§ Task:
Each line from the one containing "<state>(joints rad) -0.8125" through the final line of the data below must be repeated exactly.

--- Supplied data ---

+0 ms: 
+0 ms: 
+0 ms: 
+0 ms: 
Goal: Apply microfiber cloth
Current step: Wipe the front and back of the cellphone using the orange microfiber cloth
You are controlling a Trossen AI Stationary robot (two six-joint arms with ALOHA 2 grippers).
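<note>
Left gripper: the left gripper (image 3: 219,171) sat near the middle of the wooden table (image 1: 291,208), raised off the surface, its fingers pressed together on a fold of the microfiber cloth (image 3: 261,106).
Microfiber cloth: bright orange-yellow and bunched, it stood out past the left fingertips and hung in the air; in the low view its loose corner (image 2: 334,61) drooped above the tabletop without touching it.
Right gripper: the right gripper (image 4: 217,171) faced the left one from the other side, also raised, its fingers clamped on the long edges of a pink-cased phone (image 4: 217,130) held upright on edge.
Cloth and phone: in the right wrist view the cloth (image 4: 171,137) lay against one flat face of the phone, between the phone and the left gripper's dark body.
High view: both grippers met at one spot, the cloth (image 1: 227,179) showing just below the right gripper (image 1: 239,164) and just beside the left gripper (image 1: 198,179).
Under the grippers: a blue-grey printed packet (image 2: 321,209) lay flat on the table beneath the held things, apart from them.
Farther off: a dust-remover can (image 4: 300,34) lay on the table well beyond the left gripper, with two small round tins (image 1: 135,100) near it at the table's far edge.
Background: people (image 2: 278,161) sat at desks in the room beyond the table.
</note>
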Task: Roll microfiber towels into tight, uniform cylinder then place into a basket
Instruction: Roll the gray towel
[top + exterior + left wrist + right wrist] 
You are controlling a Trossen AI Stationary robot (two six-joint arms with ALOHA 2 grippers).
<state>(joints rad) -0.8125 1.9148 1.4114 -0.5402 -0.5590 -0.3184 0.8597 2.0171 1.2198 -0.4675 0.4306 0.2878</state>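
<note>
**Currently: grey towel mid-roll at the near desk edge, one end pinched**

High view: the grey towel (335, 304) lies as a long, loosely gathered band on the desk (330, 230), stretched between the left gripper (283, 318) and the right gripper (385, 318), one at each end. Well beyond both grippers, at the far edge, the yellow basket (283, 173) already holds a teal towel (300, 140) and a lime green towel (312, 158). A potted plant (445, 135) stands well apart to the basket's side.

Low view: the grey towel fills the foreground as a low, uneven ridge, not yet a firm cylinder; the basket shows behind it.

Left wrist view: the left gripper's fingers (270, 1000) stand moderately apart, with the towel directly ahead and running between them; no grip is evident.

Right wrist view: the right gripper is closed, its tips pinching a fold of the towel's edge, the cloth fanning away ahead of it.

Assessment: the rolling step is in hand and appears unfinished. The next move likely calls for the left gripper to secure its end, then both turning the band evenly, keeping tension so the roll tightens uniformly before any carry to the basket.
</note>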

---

§ Response to this task:
<state>(joints rad) -0.8125 1.9148 1.4114 -0.5402 -0.5590 -0.3184 0.8597 2.0171 1.2198 -0.4675 0.4306 0.2878</state>
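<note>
**Currently: grey towel mid-roll at the near desk edge, one end pinched**

High view: the grey towel (335, 304) lies as a long, loosely gathered band on the desk (330, 230), stretched between the left gripper (283, 318) and the right gripper (385, 318), one at each end. Well beyond both grippers, at the far edge, the yellow basket (283, 173) already holds a teal towel (300, 140) and a lime green towel (312, 158). A potted plant (445, 135) stands well apart to the basket's side.

Low view: the grey towel fills the foreground as a low, uneven ridge, not yet a firm cylinder; the basket shows behind it.

Left wrist view: the left gripper's fingers (270, 1000) stand moderately apart, with the towel directly ahead and running between them; no grip is evident.

Right wrist view: the right gripper is closed, its tips pinching a fold of the towel's edge, the cloth fanning away ahead of it.

Assessment: the rolling step is in hand and appears unfinished. The next move likely calls for the left gripper to secure its end, then both turning the band evenly, keeping tension so the roll tightens uniformly before any carry to the basket.
</note>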

This concludes the answer to the exercise.